The European Union plans to conduct at least six audits of the agri-food supply chain in the South American countries that make up the Mercosur trading bloc in 2026.
Two of these audits will be carried out in Brazil, senior officials in the EU have said. The other Mercosur countries are Argentina, Uruguay and Paraguay.
President of the European Commission, Ursula von der Leyen is in South America today (Friday, January 16) and tomorrow to formally sign the EU Mercosur Partnership Agreement.
It follows a vote in the EU where the majority of member states voted in favour of the deal at EU Council level.
The deal would mean a maximum limit (quota) will be put on the amount of agri-food products imported from Mercosur that benefit from lower tariffs, most notably 99,000t for beef.

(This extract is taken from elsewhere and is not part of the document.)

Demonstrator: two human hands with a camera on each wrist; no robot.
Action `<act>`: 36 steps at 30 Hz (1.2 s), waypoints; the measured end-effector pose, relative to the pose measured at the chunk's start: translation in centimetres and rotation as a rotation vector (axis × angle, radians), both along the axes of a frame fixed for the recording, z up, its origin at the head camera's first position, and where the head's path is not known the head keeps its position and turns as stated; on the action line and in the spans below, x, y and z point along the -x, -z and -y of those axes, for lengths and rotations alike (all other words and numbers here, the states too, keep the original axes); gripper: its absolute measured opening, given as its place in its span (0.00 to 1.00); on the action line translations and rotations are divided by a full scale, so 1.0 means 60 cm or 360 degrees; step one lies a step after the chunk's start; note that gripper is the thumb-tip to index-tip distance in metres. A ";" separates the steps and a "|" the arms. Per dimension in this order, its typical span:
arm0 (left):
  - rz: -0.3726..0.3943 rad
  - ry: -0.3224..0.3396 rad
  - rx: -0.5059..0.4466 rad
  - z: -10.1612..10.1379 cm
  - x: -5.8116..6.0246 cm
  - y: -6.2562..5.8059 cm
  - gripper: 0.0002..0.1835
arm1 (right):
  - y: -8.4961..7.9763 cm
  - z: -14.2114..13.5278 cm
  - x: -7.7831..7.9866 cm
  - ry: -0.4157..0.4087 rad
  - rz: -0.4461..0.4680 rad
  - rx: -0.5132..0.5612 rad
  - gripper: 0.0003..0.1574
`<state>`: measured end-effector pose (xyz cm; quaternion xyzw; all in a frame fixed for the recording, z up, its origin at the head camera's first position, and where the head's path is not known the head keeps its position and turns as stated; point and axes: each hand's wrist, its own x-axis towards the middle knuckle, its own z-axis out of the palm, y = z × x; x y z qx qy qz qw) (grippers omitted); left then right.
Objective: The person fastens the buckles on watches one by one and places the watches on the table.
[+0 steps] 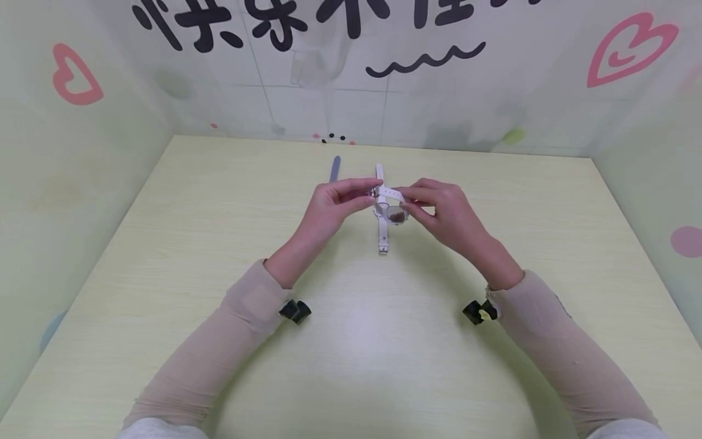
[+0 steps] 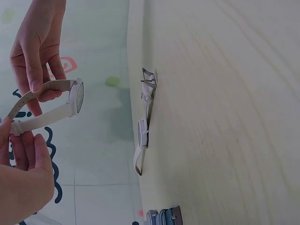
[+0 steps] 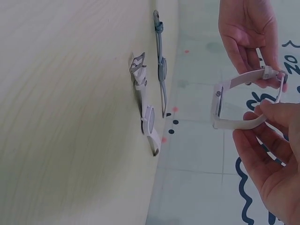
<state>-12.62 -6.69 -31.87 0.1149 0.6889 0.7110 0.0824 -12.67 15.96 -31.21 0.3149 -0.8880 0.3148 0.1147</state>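
Both hands hold a white wristwatch [image 1: 396, 214] in the air above the table, its strap bent into a loop. My left hand [image 1: 331, 207] pinches the buckle end of the strap. Between thumb and fingers, my right hand [image 1: 452, 213] grips the other strap half, the one with the row of holes. In the right wrist view the strap ends meet at the buckle [image 3: 280, 76] by the left fingertips. A second white wristwatch [image 1: 382, 235] lies stretched out on the table beneath, partly covered by the held one in the head view.
A blue-grey wristwatch [image 3: 162, 68] lies beside the white one on the table; the left hand hides most of it in the head view. The pale wooden table [image 1: 362, 366] meets a printed back wall [image 1: 351, 110] and side walls.
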 end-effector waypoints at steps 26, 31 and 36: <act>-0.0044 -0.0017 -0.0003 -0.006 -0.001 0.011 0.17 | 0.002 0.003 -0.003 -0.0038 0.0134 0.0063 0.18; -0.0026 -0.0028 -0.0010 -0.006 -0.001 0.011 0.17 | 0.004 0.003 -0.001 -0.0062 0.0134 0.0101 0.17; -0.0017 -0.0033 -0.0014 -0.005 -0.001 0.010 0.17 | -0.001 0.002 -0.001 -0.0059 0.0120 0.0114 0.16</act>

In exchange, the EU will be able to export goods to the Mercosur countries at much more favourable tariffs, such as machinery and cars, but also agri-food produce such as olive oil and dairy.
Last week it emerged that 128kg of Brazilian beef that contained a banned growth promoting hormone had previously entered the Irish market.
On December 12, the Food Safety Authority of Ireland (FSAI) was notified by the Food Standards Agency Northern Ireland that a consignment of beef, with an expiry date of October 31, 2025, from animals that had been treated with oestradiol, had been distributed from Northern Ireland to three food businesses in the Republic of Ireland in September.
The implicated beef had been imported from Brazil. Environmental health officers in the Health Service Executive (HSE) undertook checks at the three food businesses and the FSAI said that none of the implicated meat remains on the market.
The administration of oestradiol, which can be used as a growth promoting hormone, is not allowed in animals intended for the food chain in the EU.
A senior EU official has said that "minimal infractions of SPS (Sanitary and Phytosanitary measures) procedures means our controls work".
Another official from the EU has highlighted that there are two levels of control: 1) at the border with customs agents; 2) audits of third countries (i.e., countries outside the EU), such as Brazil.
In the past two years, nine such audits have been carried out by EU inspectors of agri-food supply chains and six more are planned for Mercosur over the next year.
The official said that countries such as Brazil, which rely on exports so heavily, have a reputation to uphold internationally and will do everything they can to ensure it meets standards to continue exporting.
One senior official said that there are over two million bovine livestock farms in Brazil but as little as 234 farms are cleared to export to the EU, showing that stringent criteria is imposed.
Also, a trade deal is not a full protection for a country; should products from a particular country continuously demonstrate shortcomings which are not addressed immediately by collective measures, there is potential to 'de-list' them from a trade agreement.